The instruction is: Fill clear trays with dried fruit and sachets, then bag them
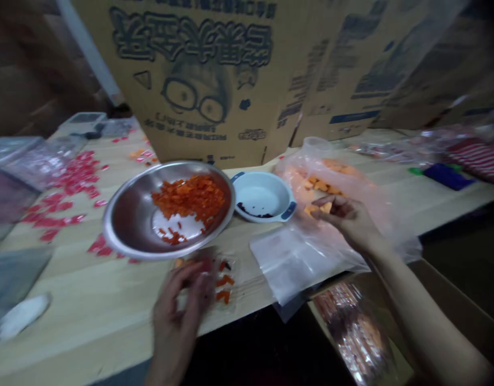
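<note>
My left hand point(186, 300) rests at the table's front edge, fingers curled on a small clear bag point(223, 281) that holds a few orange pieces. Just beyond it stands a steel bowl point(126, 225) with a heap of orange-red pieces. My right hand point(347, 217) reaches into a big clear plastic bag point(331, 182) of paler orange pieces and pinches one of them. A stack of empty clear bags point(295, 262) lies under that wrist.
A small white bowl with blue handles point(265, 198) holds dark bits. Red packets point(70, 187) are scattered at the left. Cardboard boxes point(215, 80) wall off the back. A blue item point(448, 176) and more bags lie at far right; a box of filled packets point(355, 332) sits below the edge.
</note>
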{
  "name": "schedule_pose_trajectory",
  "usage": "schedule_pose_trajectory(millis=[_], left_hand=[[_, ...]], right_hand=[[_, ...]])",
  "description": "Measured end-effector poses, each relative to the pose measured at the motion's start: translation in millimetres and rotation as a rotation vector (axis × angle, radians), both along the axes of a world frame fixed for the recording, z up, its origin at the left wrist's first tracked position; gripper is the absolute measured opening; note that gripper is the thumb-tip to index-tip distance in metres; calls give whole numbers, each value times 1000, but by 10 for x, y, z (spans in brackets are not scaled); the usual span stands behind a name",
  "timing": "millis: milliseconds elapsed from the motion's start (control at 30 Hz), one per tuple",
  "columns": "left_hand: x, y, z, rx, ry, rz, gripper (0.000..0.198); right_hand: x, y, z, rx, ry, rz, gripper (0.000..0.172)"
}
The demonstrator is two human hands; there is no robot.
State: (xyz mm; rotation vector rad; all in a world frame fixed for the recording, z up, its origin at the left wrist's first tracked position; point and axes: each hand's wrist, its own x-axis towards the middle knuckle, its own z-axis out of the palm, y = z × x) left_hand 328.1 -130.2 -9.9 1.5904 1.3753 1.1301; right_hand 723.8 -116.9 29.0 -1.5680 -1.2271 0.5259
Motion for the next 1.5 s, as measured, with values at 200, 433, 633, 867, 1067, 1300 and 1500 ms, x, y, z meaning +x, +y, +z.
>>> schedule_pose_trajectory(millis=[200,433,633,867,1067,1300,1500], left_hand=[[286,-262,-46,-426,-576,-167,41],[-651,-221,-397,-24,-63,204,12],[-740,100,-662,288,537,12,7],[-706,182,-603,217,591,39,23],[-908,107,-511,228,356,75,24],[-2534,573,-88,-42,635,619,21],[-3397,1198,104,-234,639,618,13]], right_hand=[[-1961,-230,-426,-100,423,549,19],[-2616,80,-984,-35,353,644,46],[-2625,189,-1186,62,-32,561,27],[-2764,350,-1229,17,-285,654,42],[-2690,354,-1198,49,-307,727,38],[-2176,112,-1514,52,-685,712,84],[-2215,27,-1679,69,-834,716,103]])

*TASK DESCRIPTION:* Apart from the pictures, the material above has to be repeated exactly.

*YOUR RESPONSE:*
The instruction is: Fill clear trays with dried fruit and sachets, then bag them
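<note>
My left hand point(186, 300) rests at the table's front edge, fingers curled on a small clear bag point(223, 281) that holds a few orange pieces. Just beyond it stands a steel bowl point(126, 225) with a heap of orange-red pieces. My right hand point(347, 217) reaches into a big clear plastic bag point(331, 182) of paler orange pieces and pinches one of them. A stack of empty clear bags point(295, 262) lies under that wrist.
A small white bowl with blue handles point(265, 198) holds dark bits. Red packets point(70, 187) are scattered at the left. Cardboard boxes point(215, 80) wall off the back. A blue item point(448, 176) and more bags lie at far right; a box of filled packets point(355, 332) sits below the edge.
</note>
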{
  "name": "schedule_pose_trajectory",
  "usage": "schedule_pose_trajectory(millis=[_], left_hand=[[_, ...]], right_hand=[[_, ...]])",
  "description": "Measured end-effector poses, each relative to the pose measured at the motion's start: translation in millimetres and rotation as a rotation vector (axis × angle, radians), both along the axes of a world frame fixed for the recording, z up, its origin at the left wrist's first tracked position; gripper is the absolute measured opening; note that gripper is the thumb-tip to index-tip distance in metres; calls give whole numbers, each value times 1000, but by 10 for x, y, z (spans in brackets are not scaled); the usual span stands behind a name",
  "timing": "millis: milliseconds elapsed from the motion's start (control at 30 Hz), one per tuple",
  "columns": "left_hand: x, y, z, rx, ry, rz, gripper (0.000..0.198); right_hand: x, y, z, rx, ry, rz, gripper (0.000..0.172)"
}
The demonstrator is two human hands; there is no robot.
State: (xyz mm; rotation vector rad; all in a world frame fixed for the recording, z up, its origin at the left wrist's first tracked position; point and axes: each hand's wrist, its own x-axis towards the middle knuckle, its own z-axis out of the palm, y = z × x) left_hand 328.1 -130.2 -9.9 1.5904 1.3753 1.1301; right_hand 723.8 -116.9 29.0 -1.5680 -1.2271 0.5259
Motion for the next 1.5 s, as measured, with values at 200, 433, 633, 867, 1067, 1300 and 1500 ms, x, y, z meaning +x, +y, +z.
>>> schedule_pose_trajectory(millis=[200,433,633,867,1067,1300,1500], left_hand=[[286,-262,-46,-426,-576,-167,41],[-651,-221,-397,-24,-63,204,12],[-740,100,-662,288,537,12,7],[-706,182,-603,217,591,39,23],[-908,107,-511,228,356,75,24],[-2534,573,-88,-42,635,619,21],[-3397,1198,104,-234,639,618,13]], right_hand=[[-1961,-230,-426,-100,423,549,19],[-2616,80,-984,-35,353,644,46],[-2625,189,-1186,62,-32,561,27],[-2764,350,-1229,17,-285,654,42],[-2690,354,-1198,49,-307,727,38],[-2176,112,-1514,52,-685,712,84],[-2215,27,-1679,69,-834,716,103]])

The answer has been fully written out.